Binding HttpListener to a free port

B

bughunter

Hi,

When providing the HttpListener with a list of 'prefixes' to respond to
there doesn't appear to be an option for binding to an arbitrary freely
available port, and if there is then there doesn't seem to be a
mechanism for discovering that port by the calling code.

I'm happy to be proven wrong here but given this situation, the obvious
approach now would be to programatically query the OS for a list of
used and/or available ports, and to pick one of the available ones.
This may introduce the problem of a port being allocated in the time
between querying the OS and binding to the port, but I can handle that
exception and keep trying until a successful bind occurs (hopefully!).

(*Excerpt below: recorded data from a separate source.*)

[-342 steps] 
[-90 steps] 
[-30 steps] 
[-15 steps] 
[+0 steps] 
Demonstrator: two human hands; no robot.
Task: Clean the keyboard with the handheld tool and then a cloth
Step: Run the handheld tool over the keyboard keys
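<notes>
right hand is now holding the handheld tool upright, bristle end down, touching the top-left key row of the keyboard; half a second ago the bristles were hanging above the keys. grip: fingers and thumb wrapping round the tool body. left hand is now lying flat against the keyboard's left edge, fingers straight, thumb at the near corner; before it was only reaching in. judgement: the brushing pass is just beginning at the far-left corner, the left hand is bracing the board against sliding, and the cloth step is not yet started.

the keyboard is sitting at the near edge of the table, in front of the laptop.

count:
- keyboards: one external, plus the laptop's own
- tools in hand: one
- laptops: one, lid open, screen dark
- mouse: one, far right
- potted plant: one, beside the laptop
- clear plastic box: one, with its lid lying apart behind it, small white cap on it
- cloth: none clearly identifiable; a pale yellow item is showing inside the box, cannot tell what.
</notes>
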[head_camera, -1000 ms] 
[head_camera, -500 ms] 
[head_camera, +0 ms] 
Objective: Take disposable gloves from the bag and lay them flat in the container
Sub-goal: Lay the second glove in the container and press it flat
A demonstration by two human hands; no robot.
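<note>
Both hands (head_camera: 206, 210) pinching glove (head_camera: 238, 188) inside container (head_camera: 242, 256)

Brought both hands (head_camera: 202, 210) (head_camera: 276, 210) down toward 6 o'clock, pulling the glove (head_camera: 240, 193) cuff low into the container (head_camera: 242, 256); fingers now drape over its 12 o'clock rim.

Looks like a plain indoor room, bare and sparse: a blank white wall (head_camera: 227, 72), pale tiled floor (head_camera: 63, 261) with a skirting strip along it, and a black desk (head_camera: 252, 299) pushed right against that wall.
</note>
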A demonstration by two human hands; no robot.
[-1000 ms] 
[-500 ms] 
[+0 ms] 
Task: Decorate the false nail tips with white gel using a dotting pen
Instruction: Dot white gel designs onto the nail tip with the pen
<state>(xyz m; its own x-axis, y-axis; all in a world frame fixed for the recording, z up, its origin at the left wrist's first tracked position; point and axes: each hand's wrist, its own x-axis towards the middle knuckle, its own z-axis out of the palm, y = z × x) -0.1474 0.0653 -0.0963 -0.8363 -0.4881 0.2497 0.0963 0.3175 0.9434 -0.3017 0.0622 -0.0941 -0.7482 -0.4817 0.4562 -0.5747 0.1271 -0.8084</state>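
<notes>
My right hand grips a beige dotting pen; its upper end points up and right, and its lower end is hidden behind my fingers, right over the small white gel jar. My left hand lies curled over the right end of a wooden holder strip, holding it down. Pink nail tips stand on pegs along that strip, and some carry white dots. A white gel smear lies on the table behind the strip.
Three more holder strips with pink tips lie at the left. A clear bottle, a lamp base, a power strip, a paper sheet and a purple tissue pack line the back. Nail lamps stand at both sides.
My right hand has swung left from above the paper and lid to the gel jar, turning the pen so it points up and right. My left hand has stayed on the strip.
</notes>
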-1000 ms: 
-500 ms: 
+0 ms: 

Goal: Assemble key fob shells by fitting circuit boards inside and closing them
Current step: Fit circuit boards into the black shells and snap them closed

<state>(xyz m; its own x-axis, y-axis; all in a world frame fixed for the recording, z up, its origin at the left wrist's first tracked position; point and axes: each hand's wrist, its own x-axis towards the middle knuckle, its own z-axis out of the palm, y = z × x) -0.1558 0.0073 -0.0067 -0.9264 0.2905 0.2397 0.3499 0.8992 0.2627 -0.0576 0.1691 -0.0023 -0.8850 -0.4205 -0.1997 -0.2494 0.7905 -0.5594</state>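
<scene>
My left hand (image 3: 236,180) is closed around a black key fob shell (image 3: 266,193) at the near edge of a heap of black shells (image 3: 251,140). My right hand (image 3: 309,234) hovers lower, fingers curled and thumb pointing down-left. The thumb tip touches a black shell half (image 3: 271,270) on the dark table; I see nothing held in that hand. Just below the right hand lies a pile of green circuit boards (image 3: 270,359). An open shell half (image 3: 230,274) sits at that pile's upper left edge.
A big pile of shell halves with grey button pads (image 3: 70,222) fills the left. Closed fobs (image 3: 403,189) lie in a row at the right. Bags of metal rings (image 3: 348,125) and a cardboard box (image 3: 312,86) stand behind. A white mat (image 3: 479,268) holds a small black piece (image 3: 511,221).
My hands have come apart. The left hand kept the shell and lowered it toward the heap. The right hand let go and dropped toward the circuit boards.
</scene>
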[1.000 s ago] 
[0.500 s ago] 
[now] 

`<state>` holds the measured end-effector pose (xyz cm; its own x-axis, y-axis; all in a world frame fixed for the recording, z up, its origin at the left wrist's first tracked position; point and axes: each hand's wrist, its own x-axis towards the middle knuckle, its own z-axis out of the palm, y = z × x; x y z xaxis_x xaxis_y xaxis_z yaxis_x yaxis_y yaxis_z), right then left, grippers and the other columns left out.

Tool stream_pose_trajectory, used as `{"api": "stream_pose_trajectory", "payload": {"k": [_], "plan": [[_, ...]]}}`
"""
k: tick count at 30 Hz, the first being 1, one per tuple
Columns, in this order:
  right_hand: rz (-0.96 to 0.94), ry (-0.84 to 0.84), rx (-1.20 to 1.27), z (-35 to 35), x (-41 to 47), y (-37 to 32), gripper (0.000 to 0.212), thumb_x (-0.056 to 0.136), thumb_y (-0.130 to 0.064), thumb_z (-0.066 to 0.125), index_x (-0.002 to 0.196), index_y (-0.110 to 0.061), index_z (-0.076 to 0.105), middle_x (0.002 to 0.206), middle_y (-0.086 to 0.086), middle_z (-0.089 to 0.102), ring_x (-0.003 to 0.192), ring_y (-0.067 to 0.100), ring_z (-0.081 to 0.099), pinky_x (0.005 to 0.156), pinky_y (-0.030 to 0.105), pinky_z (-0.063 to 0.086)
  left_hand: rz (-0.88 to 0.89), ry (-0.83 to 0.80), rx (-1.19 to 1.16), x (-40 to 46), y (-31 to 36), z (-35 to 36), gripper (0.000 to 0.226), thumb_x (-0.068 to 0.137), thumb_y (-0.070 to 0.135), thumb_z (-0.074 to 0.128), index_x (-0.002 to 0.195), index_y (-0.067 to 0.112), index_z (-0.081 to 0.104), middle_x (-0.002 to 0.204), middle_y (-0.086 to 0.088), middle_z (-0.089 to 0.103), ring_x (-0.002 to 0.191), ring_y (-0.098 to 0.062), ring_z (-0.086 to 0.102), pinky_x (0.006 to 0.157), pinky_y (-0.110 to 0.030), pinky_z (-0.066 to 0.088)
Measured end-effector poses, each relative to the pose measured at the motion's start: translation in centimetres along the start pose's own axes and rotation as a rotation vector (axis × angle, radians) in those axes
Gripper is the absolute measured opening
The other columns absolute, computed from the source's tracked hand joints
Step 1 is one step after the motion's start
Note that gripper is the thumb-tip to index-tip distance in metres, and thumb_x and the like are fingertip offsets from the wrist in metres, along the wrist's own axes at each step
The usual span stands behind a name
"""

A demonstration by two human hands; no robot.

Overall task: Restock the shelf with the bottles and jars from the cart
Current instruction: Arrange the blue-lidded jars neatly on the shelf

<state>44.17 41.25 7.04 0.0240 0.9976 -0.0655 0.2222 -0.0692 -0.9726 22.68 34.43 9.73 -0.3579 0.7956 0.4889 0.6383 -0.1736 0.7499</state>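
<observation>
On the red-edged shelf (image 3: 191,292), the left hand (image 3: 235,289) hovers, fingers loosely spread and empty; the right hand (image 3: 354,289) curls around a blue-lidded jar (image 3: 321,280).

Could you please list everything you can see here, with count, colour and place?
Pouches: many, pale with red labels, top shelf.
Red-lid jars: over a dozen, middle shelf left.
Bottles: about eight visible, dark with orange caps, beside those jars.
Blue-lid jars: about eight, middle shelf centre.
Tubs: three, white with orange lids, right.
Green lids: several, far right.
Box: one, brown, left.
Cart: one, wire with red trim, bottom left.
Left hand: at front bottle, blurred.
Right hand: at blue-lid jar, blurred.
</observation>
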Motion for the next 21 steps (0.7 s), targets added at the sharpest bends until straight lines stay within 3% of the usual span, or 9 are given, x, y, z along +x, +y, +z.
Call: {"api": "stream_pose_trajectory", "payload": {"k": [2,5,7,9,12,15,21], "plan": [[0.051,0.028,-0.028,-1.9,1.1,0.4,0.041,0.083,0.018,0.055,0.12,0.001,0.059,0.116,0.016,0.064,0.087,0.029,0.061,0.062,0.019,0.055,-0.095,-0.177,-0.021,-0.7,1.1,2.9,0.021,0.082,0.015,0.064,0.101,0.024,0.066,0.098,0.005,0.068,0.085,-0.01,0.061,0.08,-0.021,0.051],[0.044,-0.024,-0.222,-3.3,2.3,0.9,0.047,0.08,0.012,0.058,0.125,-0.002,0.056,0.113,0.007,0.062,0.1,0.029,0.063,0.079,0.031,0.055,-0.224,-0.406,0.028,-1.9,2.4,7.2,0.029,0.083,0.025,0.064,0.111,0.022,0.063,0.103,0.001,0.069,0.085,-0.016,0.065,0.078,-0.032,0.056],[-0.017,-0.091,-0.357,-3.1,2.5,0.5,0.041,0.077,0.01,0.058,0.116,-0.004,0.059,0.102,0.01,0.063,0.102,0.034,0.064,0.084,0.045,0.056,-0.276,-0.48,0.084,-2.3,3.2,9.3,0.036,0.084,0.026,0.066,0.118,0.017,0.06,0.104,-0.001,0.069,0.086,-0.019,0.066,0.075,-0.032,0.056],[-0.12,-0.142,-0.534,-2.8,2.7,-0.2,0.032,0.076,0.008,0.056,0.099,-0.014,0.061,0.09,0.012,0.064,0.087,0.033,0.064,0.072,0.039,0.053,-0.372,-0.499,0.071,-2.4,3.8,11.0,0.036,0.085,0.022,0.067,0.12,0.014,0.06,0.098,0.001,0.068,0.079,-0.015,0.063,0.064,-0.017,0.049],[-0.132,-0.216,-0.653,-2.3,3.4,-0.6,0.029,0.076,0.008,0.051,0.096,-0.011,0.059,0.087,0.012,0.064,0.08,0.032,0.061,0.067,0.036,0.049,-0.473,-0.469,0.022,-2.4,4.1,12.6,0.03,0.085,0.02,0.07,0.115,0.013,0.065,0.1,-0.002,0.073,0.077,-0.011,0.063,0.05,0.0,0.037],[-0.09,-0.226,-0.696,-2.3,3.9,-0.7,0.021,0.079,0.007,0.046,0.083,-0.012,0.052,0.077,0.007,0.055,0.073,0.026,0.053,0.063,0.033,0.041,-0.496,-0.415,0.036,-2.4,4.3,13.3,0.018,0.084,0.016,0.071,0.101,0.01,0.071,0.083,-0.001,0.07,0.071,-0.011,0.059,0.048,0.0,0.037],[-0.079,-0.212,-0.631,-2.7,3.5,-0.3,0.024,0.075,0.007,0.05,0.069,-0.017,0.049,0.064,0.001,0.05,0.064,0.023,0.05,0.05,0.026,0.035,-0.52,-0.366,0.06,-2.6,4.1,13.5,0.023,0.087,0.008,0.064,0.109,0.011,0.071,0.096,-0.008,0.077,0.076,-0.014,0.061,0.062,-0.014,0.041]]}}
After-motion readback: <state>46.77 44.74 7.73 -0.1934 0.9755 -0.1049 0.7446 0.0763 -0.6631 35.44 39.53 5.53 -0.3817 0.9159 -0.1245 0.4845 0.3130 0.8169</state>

Am I going about this the right way? Is there an alternative to
HttpListener? I suppose I could revert to using HttpListener and
perhaps re-using the provided HTTP classes for handling the HTTP
protocol?

Thanks in advance for any help,

Colin Green
 
K

Kevin Spencer

A listener, by its very nature, must be listening on a known port number.
So, the model allows you to select the port number. Just like IIS does,
which is an HTTP Listener.

--
HTH,

Kevin Spencer
Microsoft MVP
Professional Numbskull

Hard work is a medication for which
there is no placebo.
 
B

bughunter

Kevin said:
A listener, by its very nature, must be listening on a known port number.
So, the model allows you to select the port number. Just like IIS does,
which is an HTTP Listener.

Hi,

Yes but there are situations where you might want to listen on whatever
port happens to be available. In fact the underlying windows sockets
API allows this by accepting a port number of 0 on the bind() function,
it then finds a free port, binds to it and you can then determine what
that port was by examining the updated address structure. As an example
usage the development web server in Visual Studio 2005 also uses this
technique.

Regards,

Colin Green
 
K

Kevin Spencer

So, how is the client going to know which port to connect to?

--
HTH,

Kevin Spencer
Microsoft MVP
Professional Numbskull

Hard work is a medication for which
there is no placebo.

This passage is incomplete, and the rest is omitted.